* WHAT IS EXPECTED: Retype word for word the stretch of entries below from the line that has "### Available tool" through the line that has "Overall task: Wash", and omit the pictures.

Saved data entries
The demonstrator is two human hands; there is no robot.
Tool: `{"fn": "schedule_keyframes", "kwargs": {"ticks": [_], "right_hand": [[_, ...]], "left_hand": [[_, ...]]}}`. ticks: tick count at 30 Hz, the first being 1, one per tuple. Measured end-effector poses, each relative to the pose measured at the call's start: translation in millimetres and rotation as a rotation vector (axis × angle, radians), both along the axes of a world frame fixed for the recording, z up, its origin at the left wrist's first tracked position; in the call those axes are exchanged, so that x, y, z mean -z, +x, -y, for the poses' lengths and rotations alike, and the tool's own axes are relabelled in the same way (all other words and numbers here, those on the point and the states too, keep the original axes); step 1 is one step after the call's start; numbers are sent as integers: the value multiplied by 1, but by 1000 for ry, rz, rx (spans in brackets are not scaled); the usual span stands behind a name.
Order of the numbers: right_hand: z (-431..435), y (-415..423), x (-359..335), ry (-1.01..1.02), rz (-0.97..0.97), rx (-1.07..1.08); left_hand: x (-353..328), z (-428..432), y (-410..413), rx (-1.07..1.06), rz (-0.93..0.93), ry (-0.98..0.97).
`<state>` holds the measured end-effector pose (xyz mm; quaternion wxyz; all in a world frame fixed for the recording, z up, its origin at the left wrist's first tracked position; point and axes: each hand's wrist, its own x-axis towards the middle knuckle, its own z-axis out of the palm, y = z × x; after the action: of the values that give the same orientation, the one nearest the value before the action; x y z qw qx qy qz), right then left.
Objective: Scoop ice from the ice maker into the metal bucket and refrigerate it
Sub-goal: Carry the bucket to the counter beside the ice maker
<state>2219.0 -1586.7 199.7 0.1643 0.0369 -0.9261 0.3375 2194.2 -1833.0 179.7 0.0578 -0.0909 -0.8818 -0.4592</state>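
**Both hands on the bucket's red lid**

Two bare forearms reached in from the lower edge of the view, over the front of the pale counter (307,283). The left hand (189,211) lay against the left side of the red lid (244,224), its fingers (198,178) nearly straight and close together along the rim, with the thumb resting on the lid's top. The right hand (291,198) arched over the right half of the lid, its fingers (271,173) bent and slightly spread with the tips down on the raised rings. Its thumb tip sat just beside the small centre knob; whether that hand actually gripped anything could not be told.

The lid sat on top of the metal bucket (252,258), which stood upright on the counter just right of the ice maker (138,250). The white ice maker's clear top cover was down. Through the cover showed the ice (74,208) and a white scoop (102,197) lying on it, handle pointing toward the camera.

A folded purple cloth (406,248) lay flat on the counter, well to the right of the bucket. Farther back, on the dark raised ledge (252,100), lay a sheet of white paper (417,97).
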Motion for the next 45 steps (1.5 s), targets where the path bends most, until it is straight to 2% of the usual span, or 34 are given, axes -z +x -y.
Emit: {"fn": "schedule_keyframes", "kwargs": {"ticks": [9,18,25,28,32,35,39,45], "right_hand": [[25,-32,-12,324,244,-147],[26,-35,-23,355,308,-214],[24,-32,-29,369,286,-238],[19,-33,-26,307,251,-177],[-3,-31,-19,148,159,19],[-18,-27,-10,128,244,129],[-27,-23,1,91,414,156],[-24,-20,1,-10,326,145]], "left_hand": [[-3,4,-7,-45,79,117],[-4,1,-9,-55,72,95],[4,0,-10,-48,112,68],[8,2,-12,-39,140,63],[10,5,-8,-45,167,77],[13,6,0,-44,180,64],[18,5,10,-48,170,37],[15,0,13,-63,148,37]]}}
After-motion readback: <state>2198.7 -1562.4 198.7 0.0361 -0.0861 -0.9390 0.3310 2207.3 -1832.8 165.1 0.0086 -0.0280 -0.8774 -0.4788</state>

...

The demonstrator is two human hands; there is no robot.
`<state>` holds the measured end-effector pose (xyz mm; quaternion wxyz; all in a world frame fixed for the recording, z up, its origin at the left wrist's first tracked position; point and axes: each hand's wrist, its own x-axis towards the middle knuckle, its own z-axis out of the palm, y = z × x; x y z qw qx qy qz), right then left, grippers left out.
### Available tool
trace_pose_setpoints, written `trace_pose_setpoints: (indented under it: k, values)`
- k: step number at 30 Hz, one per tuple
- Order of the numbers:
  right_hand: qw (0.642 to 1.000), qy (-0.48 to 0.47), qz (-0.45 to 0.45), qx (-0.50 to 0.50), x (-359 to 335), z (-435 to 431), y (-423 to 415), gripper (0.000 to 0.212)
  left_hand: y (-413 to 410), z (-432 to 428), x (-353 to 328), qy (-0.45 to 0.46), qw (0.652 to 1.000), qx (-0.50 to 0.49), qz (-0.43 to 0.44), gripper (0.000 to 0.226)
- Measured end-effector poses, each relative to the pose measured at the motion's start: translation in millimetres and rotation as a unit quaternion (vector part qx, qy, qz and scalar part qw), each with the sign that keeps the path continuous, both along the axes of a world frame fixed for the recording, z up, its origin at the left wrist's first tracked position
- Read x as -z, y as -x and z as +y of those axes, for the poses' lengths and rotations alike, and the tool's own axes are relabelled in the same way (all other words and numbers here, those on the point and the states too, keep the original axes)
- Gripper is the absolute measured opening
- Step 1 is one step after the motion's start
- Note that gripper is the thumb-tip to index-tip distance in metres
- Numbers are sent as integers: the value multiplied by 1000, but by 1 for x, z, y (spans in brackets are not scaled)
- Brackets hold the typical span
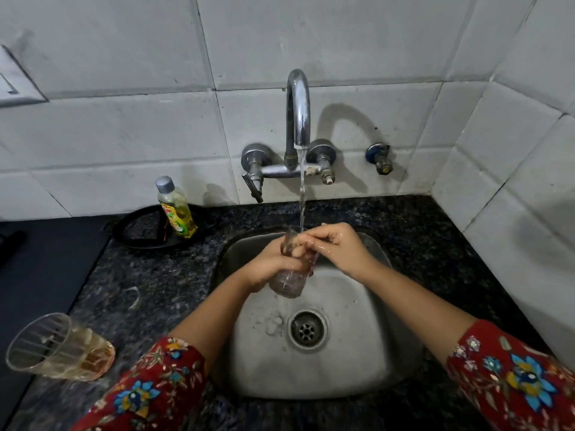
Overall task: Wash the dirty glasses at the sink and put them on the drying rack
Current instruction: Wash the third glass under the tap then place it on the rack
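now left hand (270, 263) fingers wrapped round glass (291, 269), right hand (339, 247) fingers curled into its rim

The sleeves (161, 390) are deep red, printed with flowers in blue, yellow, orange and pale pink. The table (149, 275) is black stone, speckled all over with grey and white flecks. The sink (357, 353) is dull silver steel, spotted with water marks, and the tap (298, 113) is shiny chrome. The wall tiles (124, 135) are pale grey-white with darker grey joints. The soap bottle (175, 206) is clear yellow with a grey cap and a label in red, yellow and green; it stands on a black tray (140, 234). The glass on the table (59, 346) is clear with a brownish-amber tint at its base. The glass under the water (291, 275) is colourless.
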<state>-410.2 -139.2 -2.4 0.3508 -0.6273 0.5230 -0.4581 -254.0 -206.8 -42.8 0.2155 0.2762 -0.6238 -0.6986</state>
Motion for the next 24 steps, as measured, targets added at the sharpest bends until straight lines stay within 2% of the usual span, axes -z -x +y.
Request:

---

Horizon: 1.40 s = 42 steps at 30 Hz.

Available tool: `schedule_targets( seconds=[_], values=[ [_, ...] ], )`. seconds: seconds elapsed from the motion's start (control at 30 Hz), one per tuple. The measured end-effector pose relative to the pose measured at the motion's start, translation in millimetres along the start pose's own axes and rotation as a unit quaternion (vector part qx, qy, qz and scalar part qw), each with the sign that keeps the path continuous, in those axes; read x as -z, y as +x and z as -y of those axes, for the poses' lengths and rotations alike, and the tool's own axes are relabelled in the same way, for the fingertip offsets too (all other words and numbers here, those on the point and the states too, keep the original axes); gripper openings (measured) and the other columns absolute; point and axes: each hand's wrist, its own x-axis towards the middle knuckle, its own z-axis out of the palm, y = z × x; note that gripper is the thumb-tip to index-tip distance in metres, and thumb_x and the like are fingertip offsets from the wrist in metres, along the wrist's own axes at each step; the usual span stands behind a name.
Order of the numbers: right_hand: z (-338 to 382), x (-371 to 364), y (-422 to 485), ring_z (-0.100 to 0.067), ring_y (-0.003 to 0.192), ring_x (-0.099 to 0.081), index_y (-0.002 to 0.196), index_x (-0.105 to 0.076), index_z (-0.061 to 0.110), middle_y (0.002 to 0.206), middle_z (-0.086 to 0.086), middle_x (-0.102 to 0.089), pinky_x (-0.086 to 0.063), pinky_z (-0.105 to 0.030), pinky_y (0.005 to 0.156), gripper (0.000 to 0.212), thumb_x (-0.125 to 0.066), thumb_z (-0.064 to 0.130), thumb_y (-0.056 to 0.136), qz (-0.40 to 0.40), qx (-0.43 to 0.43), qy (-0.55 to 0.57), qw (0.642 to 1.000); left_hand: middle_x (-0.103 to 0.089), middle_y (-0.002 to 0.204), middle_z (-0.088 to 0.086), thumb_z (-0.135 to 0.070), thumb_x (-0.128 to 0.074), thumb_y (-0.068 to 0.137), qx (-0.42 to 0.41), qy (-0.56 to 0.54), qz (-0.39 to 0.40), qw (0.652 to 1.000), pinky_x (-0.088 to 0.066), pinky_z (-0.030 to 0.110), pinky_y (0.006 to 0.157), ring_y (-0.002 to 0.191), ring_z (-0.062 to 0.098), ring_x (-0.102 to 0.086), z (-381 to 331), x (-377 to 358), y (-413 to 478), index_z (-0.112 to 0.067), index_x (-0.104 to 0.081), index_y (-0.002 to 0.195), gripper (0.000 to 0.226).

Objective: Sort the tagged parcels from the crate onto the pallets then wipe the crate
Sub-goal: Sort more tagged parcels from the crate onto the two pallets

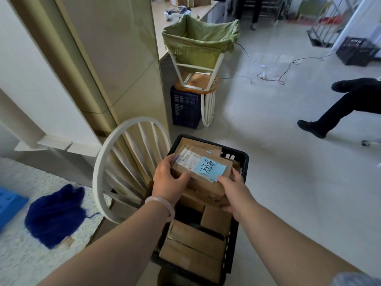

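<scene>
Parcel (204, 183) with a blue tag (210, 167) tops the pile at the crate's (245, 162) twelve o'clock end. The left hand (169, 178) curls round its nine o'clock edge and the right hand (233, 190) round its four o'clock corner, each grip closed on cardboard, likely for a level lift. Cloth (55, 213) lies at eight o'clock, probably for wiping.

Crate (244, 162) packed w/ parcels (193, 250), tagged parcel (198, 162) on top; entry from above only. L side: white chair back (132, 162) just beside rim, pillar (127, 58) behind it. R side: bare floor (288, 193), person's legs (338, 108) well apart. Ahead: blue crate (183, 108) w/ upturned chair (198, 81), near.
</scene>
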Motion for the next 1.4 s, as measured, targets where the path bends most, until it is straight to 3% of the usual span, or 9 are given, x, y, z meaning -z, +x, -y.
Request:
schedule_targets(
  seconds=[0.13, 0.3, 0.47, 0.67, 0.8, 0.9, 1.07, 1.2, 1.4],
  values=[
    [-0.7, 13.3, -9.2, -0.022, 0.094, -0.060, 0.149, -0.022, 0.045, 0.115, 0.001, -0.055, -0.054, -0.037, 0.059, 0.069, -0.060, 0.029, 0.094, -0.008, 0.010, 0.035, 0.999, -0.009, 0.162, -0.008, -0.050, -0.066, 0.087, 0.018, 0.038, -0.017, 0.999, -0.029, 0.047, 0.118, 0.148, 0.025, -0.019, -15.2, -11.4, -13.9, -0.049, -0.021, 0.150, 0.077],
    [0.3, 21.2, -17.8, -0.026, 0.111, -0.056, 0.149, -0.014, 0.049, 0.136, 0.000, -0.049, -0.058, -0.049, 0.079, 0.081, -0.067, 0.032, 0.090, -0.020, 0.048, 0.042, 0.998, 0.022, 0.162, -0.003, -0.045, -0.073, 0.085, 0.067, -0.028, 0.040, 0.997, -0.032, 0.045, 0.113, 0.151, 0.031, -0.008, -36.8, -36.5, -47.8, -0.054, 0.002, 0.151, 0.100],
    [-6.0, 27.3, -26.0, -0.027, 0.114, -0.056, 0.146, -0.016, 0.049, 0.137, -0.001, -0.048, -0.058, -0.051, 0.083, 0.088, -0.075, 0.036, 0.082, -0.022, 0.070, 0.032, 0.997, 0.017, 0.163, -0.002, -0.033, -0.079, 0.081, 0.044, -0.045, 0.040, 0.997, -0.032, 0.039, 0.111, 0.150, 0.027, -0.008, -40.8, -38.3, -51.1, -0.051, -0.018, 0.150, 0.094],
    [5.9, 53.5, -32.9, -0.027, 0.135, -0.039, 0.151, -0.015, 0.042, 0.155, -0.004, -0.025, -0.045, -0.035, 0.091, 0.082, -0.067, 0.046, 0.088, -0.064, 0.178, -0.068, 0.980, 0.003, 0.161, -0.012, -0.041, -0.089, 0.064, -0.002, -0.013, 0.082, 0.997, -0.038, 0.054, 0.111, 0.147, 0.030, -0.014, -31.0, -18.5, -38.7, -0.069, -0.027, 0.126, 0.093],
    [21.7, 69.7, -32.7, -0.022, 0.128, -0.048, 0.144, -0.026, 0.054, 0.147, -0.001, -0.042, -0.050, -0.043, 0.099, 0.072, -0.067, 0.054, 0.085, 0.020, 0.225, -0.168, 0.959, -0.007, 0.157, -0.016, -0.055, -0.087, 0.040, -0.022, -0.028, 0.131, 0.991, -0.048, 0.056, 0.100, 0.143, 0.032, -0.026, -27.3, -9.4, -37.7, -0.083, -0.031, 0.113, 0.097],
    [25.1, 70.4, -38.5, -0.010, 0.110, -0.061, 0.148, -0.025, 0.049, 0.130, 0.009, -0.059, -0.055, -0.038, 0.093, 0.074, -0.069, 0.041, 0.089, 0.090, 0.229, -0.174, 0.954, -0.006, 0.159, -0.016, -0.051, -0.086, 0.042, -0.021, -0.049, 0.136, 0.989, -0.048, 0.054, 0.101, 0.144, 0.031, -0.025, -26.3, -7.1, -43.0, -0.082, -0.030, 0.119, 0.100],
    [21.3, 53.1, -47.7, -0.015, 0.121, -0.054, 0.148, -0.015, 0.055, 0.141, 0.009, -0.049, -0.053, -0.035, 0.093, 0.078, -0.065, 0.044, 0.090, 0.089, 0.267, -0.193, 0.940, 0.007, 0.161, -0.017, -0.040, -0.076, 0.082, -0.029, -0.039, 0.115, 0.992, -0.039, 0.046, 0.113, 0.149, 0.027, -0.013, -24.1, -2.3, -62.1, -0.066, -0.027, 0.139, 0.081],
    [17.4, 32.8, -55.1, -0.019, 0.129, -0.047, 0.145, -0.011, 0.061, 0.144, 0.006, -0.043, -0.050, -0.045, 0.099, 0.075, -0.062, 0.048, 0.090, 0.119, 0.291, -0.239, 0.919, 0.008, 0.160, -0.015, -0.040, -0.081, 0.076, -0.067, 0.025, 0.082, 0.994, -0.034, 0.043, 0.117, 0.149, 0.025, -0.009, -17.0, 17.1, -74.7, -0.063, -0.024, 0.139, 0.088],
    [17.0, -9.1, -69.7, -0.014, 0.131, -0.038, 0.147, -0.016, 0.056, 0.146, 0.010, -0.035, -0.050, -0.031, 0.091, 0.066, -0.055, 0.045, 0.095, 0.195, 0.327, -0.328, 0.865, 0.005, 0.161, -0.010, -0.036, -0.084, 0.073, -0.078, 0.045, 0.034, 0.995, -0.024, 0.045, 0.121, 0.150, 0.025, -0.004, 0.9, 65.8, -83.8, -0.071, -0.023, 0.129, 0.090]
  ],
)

* RESULT OF THE TASK:
### Available tool
trace_pose_setpoints, written `trace_pose_setpoints: (indented under it: k, values)`
- k: step number at 30 Hz, one per tuple
- Order of the numbers:
  right_hand: qw (0.642 to 1.000), qy (-0.48 to 0.47), qz (-0.45 to 0.45), qx (-0.50 to 0.50), x (-359 to 335), z (-435 to 431), y (-423 to 415), gripper (0.000 to 0.212)
  left_hand: y (-413 to 410), z (-432 to 428), x (-353 to 328), qy (-0.45 to 0.46), qw (0.652 to 1.000), qx (-0.50 to 0.49), qz (-0.43 to 0.44), gripper (0.000 to 0.226)
- Measured end-effector poses, each relative to the pose measured at the motion's start: translation in millimetres and rotation as a unit quaternion (vector part qx, qy, qz and scalar part qw), each with the sign that keeps the path continuous, both along the axes of a world frame fixed for the recording, z up, its origin at the left wrist's first tracked position
- Read x as -z, y as -x and z as +y of those axes, for the poses' lengths and rotations alike, and the tool's own axes are relabelled in the same way (all other words and numbers here, those on the point and the states too, keep the original axes)
- Gripper is the absolute measured opening
- Step 1 is one step after the motion's start
- Note that gripper is the thumb-tip to index-tip distance in metres
- Numbers are sent as integers: the value multiplied by 1000, but by 1 for x, z, y (spans in brackets are not scaled)
- Brackets hold the typical span
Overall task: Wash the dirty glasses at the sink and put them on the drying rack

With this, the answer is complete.